* Given material *
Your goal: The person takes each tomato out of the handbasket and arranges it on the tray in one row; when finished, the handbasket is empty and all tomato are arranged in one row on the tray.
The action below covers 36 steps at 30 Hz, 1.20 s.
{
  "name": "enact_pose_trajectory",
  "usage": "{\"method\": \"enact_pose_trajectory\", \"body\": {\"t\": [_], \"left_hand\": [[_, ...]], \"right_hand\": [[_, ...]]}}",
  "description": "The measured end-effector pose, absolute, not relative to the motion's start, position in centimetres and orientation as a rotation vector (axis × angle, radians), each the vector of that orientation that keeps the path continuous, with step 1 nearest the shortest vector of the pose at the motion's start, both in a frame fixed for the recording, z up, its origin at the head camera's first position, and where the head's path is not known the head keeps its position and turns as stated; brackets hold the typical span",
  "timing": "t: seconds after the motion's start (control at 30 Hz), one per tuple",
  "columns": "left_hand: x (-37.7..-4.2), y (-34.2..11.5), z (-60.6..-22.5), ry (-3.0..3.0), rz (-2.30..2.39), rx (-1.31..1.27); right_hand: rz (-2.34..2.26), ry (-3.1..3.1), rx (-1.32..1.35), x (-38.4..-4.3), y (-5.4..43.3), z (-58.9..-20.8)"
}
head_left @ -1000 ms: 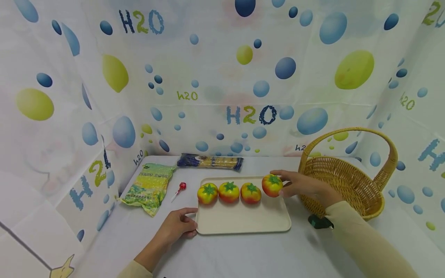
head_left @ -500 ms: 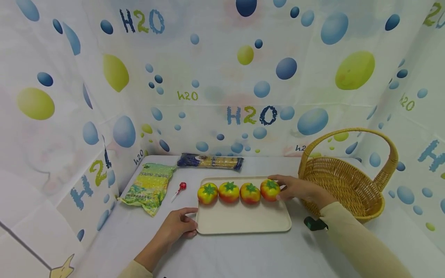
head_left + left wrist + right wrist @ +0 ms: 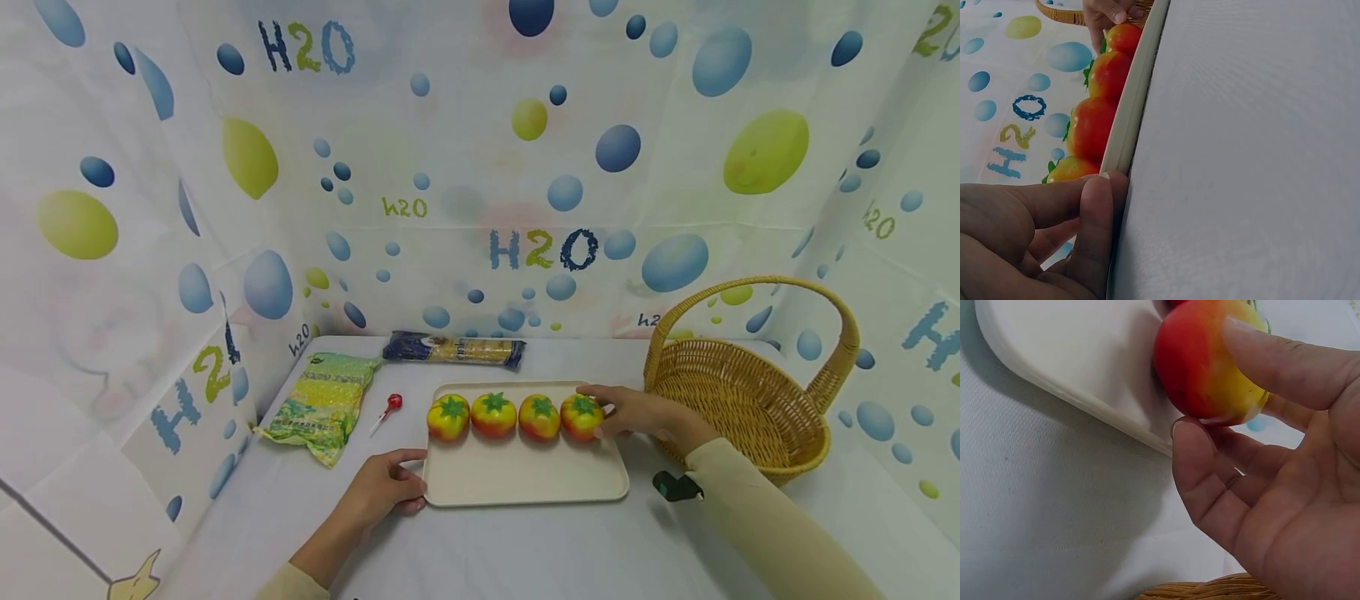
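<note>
Several red-and-yellow toy tomatoes with green leafy tops stand in a row along the far side of a cream tray point(image 3: 525, 479). My right hand point(image 3: 648, 412) holds the rightmost tomato point(image 3: 582, 417), which sits on the tray. In the right wrist view, the thumb lies on that tomato point(image 3: 1200, 362) and the other fingers curl beneath its side. At the tray's near left corner, my left hand point(image 3: 382, 492) pinches the rim. The left wrist view shows thumb and fingertips meeting at the tray edge point(image 3: 1132, 106); the fingers' far sides are hidden.
A wicker basket point(image 3: 738, 408) with a tall handle stands right of the tray. On the left lie a yellow-green packet point(image 3: 322, 400) and a red lollipop point(image 3: 393, 402). A blue-ended pasta package point(image 3: 453, 349) lies behind the tray, before the printed backdrop.
My right hand has moved slightly down and left, bringing the rightmost tomato down into line with the others on the tray. The left hand has kept its place at the rim.
</note>
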State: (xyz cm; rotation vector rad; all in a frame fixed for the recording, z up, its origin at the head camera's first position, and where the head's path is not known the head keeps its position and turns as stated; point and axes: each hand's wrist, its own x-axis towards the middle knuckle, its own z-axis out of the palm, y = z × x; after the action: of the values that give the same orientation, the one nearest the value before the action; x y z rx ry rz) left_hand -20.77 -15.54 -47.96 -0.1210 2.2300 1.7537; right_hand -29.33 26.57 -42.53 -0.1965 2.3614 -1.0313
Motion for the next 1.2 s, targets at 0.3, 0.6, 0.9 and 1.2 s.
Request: {"method": "enact_pose_trajectory", "body": {"t": [0.3,0.6,0.9,1.2], "left_hand": [[-20.81,-15.38,-47.81,2.243,1.744,-0.127],[-20.92,-15.37,-47.98,2.249,1.736,-0.15],[-20.89,-15.39,-48.04,2.258,1.719,-0.151],[-21.0,-15.35,-47.97,2.271,1.707,-0.154]], "right_hand": [[-1.044,2.361,-0.204,-29.29,26.59,-42.48],[-1.088,2.351,-0.217,-29.24,26.53,-42.57],[-1.079,2.367,-0.235,-29.01,26.61,-42.38],[-1.1,2.361,-0.279,-28.94,26.81,-41.97]]}}
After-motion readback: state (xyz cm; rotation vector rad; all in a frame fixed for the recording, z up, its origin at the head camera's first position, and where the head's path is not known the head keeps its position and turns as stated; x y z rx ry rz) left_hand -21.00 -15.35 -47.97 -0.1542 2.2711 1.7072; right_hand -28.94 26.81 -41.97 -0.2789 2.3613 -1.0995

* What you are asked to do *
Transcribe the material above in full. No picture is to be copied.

* Response to the exercise *
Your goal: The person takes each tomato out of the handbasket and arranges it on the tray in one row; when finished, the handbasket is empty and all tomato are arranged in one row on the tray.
The action below covers 36 steps at 30 Hz, 1.20 s.
{
  "name": "enact_pose_trajectory",
  "usage": "{\"method\": \"enact_pose_trajectory\", \"body\": {\"t\": [_], \"left_hand\": [[_, ...]], \"right_hand\": [[_, ...]]}}",
  "description": "The measured end-effector pose, absolute, not relative to the motion's start, position in centimetres and orientation as a rotation vector (axis × angle, radians), each the vector of that orientation that keeps the path continuous, with step 1 nearest the shortest vector of the pose at the motion's start, both in a frame fixed for the recording, z up, its origin at the head camera's first position, and where the head's path is not known the head keeps its position and turns as stated; brackets hold the typical span",
  "timing": "t: seconds after the motion's start (control at 30 Hz), one per tuple",
  "columns": "left_hand: x (-37.7..-4.2), y (-34.2..11.5), z (-60.6..-22.5), ry (-3.0..3.0), rz (-2.30..2.39), rx (-1.31..1.27); right_hand: rz (-2.34..2.26), ry (-3.1..3.1), rx (-1.32..1.35), x (-38.4..-4.3), y (-5.4..43.3), z (-58.9..-20.8)"
}
head_left @ -1000 ms: 
head_left @ -500 ms: 
head_left + left wrist + right wrist @ +0 ms: 
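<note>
Several red-and-yellow toy tomatoes with green leafy tops stand in a row along the far side of a cream tray point(image 3: 525, 479). My right hand point(image 3: 648, 412) holds the rightmost tomato point(image 3: 582, 417), which sits on the tray. In the right wrist view, the thumb lies on that tomato point(image 3: 1200, 362) and the other fingers curl beneath its side. At the tray's near left corner, my left hand point(image 3: 382, 492) pinches the rim. The left wrist view shows thumb and fingertips meeting at the tray edge point(image 3: 1132, 106); the fingers' far sides are hidden.
A wicker basket point(image 3: 738, 408) with a tall handle stands right of the tray. On the left lie a yellow-green packet point(image 3: 322, 400) and a red lollipop point(image 3: 393, 402). A blue-ended pasta package point(image 3: 453, 349) lies behind the tray, before the printed backdrop.
My right hand has moved slightly down and left, bringing the rightmost tomato down into line with the others on the tray. The left hand has kept its place at the rim.
</note>
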State: (xyz cm; rotation vector rad; all in a frame fixed for the recording, z up, its origin at the head camera's first position, and where the head's path is not known the head keeps its position and turns as stated; point and axes: each hand's wrist, its own x-axis towards the middle knuckle, its own z-axis out of the palm, y = z × x; after the action: of the values that give the same orientation, the one nearest the value before the action; x y z rx ry rz) left_hand -20.77 -15.54 -47.96 -0.1210 2.2300 1.7537; right_hand -29.33 26.57 -42.53 -0.1965 2.3614 -1.0313
Motion for the next 1.2 s, targets at 0.3, 0.6, 0.9 and 1.2 s.
Request: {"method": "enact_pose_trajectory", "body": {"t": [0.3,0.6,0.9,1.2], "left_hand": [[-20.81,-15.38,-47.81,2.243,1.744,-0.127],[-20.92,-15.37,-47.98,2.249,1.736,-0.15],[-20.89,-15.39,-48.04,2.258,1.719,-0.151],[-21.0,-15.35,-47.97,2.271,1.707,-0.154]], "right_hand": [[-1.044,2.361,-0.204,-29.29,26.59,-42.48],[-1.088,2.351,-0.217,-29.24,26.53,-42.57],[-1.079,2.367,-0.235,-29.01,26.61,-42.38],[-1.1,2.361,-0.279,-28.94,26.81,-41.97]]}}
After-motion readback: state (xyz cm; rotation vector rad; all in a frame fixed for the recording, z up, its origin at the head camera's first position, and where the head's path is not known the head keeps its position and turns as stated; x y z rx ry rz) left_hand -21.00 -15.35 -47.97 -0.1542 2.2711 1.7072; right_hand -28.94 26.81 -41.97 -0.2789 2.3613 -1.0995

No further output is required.